Около полудня в театр в сопровождении Оллантага и Буртье прибыл князь. Не прерывая работы и не оглядываясь, Эразм все же почувствовал, что вместе с ними пришла и Дитта.
— Ну что? Мы не помешали? — воскликнул князь, вынудив тем самым молодого режиссера приветствовать себя с подобающими церемониями.
«Кажется, я докатился до того, что прибегаю к искусству лицедейства куда чаще, чем те молодцы на сцене», — подумал Эразм, отвешивая принцессе холодный поклон.
— Так, так. Стало быть, бомба разорвется в понедельник? — спросил князь.
Эта метафора испугала Эразма. Неужели князь догадывается, какой назревает скандал? Георги решился почтительно вставить и свое слово:
— Послезавтра, в воскресенье, у нас генеральная репетиция.
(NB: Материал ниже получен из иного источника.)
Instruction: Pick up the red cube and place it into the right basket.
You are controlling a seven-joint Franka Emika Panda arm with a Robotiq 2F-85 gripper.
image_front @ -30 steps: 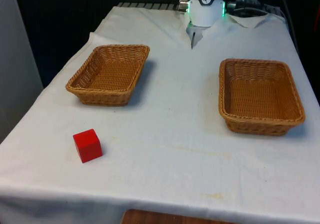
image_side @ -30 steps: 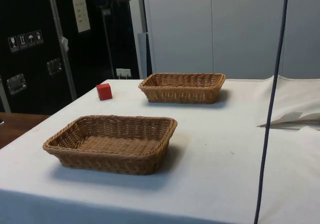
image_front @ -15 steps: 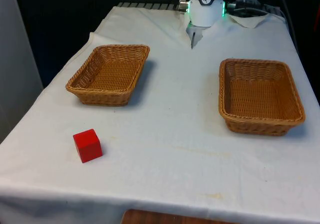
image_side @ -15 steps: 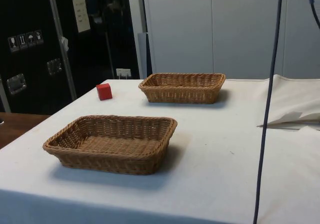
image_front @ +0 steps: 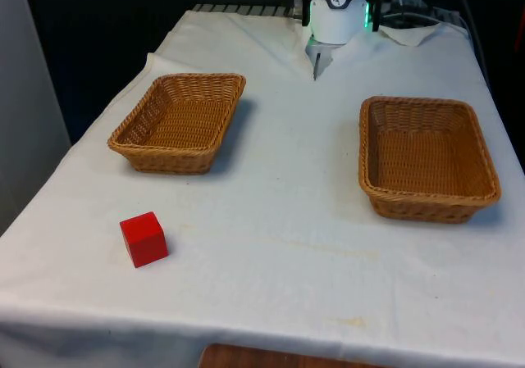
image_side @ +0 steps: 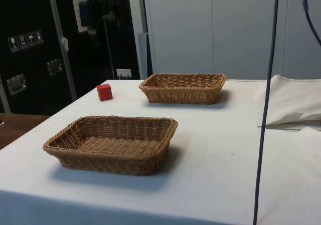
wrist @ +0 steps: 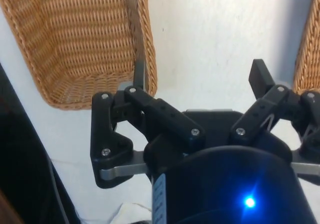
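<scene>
no text can be read; the paper sheet (image_side: 81,13) and stickers (image_side: 24,39) on the dark cabinet are illegible.

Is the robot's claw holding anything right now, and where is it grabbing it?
Nothing is held. The claw is open with only white cloth between its fingers, and the red cube sits on the table, untouched.

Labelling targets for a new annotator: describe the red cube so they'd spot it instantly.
On the table under the white cloth, look at the near corner on the front view's left, in front of the rectangular wicker basket. The small solid red cube sits there alone, the only red, non-woven item.
</scene>
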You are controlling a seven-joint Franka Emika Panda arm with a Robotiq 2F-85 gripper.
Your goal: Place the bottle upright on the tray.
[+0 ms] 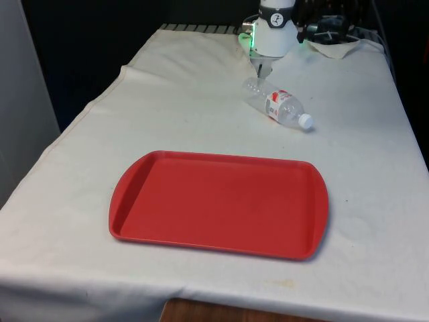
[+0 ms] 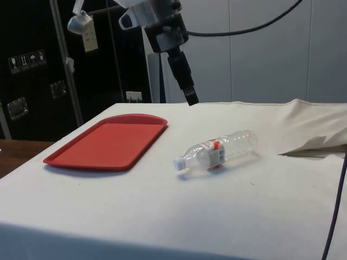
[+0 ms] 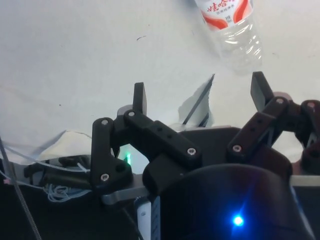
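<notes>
the tabletop (image 1: pixel 375 201) is covered by a white cloth (image 1: pixel 80 201), which is draped over the edges and shows a few small dark specks. a red tray (image 1: pixel 218 203) is laid flat on the cloth, in the near half of the front view, with nothing on it. a clear plastic bottle (image 1: pixel 277 103) is laid on its side directly on the cloth, well apart from the tray and beyond it in the front view. its white cap (image 1: pixel 305 121) is turned toward the tray's side, and a red and white label (image 2: pixel 212 151) is wrapped around its middle. a fold of the cloth (image 2: pixel 317 145) is raised near the bottle in the side view.
</notes>
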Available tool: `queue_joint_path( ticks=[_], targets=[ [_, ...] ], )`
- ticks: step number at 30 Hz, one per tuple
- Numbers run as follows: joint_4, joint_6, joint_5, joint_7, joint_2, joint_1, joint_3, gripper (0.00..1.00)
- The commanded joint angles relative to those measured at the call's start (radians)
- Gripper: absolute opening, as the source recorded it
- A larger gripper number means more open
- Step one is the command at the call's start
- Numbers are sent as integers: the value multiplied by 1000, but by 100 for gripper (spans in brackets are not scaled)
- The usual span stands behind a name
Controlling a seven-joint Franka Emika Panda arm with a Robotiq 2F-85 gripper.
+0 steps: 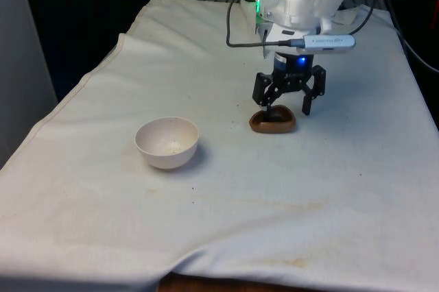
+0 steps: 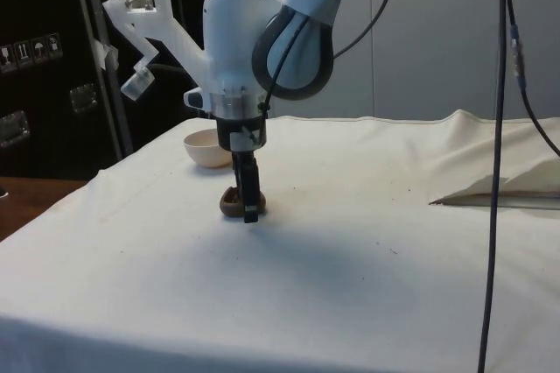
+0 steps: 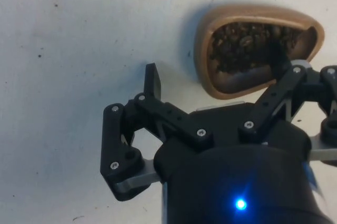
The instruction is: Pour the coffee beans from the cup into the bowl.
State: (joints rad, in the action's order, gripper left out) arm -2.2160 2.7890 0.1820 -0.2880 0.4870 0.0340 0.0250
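White cloth [image 1: 329,189] bears pale bowl [image 1: 167,142] toward the front view's left, well apart from brown cup [image 1: 272,123], where the spread gripper [image 1: 289,108] straddles one rim (wrist view alone shows coffee beans [image 3: 242,48] inside).

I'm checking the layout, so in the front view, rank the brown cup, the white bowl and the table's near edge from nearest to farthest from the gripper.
1. Brown cup: directly beneath the gripper.
2. White bowl: towards the front view's left.
3. Table's near edge: farthest, along the front.
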Motion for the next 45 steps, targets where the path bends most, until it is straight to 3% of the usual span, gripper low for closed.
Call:
queue_joint_path(
  ticks=[1,5,6,7,12,14,15,16,20,25,28,30,36,40,45],
  targets=[
    [-1,3,-9,-9,2,-9,10,100],
    [-2,2,-11,-12,1,-14,12,100],
    [0,0,0,-1,0,-3,0,100],
    [-2,1,-12,-13,1,-15,14,100],
    [-1,-6,-20,-16,2,-21,20,100],
    [0,-10,-20,-15,2,-20,20,100],
    [0,-6,-3,-1,0,-6,2,100],
    [0,-10,-18,-13,2,-18,18,100],
    [0,-8,-11,-8,1,-12,10,100],
    [0,-5,-6,-3,1,-8,5,68],
    [0,-5,-5,-3,1,-8,4,58],
    [0,-4,-4,-2,1,-7,3,41],
    [1,-7,-3,-1,-3,-6,5,10],
    [0,-6,-3,-1,-2,-7,5,3],
    [0,-7,-3,0,-3,-6,6,3]
  ],
)
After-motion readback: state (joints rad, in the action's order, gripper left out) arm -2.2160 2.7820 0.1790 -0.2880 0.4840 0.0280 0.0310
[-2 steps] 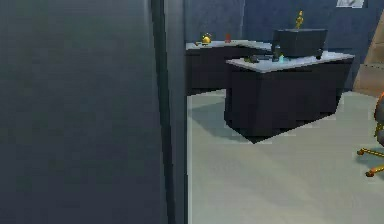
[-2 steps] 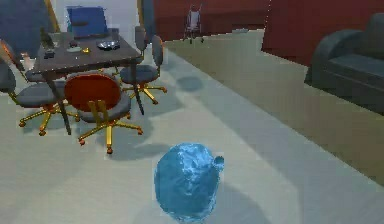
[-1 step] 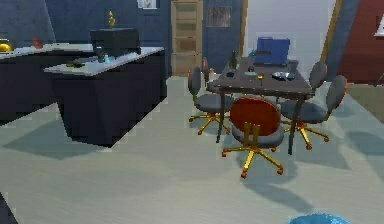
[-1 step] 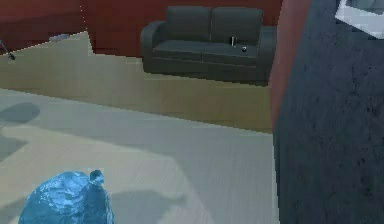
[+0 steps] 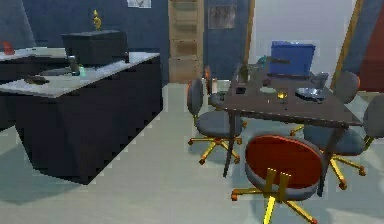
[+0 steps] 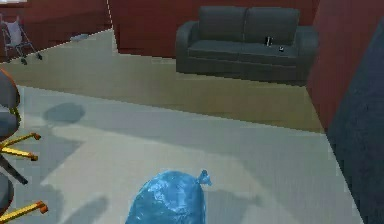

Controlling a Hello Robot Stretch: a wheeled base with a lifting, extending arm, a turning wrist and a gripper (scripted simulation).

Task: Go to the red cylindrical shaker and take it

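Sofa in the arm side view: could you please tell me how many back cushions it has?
2: left back cushion and right back cushion, side by side; none seems hidden.

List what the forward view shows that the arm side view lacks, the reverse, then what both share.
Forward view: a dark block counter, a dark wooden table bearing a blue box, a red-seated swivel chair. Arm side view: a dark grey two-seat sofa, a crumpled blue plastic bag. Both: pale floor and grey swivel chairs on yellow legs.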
У Эразма не шло из головы слово «бомба», им овладевало все большее смятение.
Пока продолжался обмен любезностями вокруг кресла князя, Эразму подали телеграмму. Он отошел в сторону, вскрыл ее и страшно побледнел.
Китти извещала его о своем прибытии в субботу утром в расположенный близ Граница Штральзунд.
КНИГА ШЕСТАЯ
Напрасно все искали Эразма после того, как окончилась репетиция. Он чувствовал, что должен уйти, ни с кем не прощаясь, если хочет сохранить самообладание. Садоводство больше не было для него укромной гаванью. Мысль о доверительной беседе за столом с Жетро он тоже отбросил. Он решил провести остаток дня в одиночестве, уйдя куда-нибудь подальше, чтобы избежать всяких встреч.
Ему немного полегчало, когда он увидел вокруг себя тихое колыхание хлебов. Оставшись один на один с природой, человек воспринимает как реальность лишь самого себя и природу, а свое прошлое при желании может считать всего-навсего сном.